▸ **Exercise objective**: A copy is needed of each line in the records that has the word "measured".

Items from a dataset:
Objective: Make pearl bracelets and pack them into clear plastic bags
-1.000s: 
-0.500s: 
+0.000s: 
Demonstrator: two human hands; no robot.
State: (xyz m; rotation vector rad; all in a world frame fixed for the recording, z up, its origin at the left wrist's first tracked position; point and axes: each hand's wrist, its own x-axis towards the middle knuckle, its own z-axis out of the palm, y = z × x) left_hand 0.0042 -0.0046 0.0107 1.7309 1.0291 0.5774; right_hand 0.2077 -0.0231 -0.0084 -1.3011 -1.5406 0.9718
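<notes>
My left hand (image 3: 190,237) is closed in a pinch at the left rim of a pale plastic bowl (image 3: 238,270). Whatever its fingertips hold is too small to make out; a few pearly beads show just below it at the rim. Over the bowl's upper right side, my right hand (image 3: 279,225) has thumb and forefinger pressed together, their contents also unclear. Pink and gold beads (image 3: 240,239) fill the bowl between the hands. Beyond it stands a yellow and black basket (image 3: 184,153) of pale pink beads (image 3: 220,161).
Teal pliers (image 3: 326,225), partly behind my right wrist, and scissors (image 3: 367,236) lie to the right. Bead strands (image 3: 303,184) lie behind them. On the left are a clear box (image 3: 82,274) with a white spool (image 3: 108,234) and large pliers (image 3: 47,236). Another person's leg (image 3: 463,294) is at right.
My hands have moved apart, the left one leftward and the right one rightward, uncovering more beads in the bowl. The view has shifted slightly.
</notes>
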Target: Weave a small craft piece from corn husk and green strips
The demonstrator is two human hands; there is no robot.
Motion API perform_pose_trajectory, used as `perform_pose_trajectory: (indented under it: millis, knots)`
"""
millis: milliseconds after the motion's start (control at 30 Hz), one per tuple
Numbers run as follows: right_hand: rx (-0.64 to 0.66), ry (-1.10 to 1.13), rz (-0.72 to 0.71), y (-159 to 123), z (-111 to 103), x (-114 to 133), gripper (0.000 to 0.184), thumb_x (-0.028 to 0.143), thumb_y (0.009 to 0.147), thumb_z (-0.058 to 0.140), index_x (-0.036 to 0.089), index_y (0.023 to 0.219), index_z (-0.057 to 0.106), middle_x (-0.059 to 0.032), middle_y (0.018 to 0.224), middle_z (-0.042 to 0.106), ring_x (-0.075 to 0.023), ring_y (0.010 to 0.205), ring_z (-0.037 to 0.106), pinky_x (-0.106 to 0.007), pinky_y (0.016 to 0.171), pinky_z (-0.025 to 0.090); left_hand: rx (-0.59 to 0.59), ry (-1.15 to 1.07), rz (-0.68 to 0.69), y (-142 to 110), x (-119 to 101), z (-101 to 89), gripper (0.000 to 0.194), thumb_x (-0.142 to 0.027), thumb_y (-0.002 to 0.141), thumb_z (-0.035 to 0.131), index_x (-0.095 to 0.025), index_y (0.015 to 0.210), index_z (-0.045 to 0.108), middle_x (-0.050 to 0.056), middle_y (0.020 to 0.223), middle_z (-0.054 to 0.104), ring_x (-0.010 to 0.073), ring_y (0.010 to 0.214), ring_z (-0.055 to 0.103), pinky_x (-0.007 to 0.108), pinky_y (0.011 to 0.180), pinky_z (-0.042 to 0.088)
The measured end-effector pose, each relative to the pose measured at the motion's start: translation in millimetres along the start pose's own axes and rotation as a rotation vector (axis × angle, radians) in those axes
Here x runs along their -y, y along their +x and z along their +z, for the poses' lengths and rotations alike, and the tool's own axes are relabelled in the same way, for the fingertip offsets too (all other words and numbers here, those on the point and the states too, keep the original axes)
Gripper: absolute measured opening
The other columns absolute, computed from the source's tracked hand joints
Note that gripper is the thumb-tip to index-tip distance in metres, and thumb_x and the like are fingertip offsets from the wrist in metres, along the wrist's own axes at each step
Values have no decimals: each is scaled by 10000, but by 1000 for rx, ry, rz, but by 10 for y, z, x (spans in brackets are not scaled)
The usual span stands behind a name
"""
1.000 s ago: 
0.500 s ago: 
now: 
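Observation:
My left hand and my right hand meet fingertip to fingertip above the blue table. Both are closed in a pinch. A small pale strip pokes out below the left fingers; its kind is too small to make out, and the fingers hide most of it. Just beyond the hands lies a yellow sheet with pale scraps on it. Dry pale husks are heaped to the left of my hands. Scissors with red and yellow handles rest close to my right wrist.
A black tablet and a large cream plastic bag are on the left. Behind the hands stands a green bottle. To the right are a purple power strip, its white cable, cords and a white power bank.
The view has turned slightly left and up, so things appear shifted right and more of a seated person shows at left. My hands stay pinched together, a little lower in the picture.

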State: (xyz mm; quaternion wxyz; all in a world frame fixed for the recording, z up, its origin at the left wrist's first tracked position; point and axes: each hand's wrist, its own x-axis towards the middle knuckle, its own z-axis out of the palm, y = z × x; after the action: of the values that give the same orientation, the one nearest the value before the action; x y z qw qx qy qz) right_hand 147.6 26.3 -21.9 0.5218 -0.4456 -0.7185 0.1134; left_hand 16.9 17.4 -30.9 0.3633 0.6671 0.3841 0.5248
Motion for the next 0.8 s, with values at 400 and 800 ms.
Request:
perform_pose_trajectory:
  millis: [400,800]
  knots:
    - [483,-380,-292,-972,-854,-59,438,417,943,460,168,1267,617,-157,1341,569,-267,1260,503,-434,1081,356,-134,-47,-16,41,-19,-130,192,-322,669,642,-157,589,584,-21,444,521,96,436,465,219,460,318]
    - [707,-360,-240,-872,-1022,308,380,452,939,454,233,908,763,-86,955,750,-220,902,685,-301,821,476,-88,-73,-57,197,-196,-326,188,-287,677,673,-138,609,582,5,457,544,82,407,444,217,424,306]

▸ **Exercise output**:
The measured end-effector pose, each relative to the pose measured at the motion's start: translation in millimetres along the start pose's own axes and rotation as a rotation vector (axis × angle, radians) in those axes
Gripper: absolute measured opening

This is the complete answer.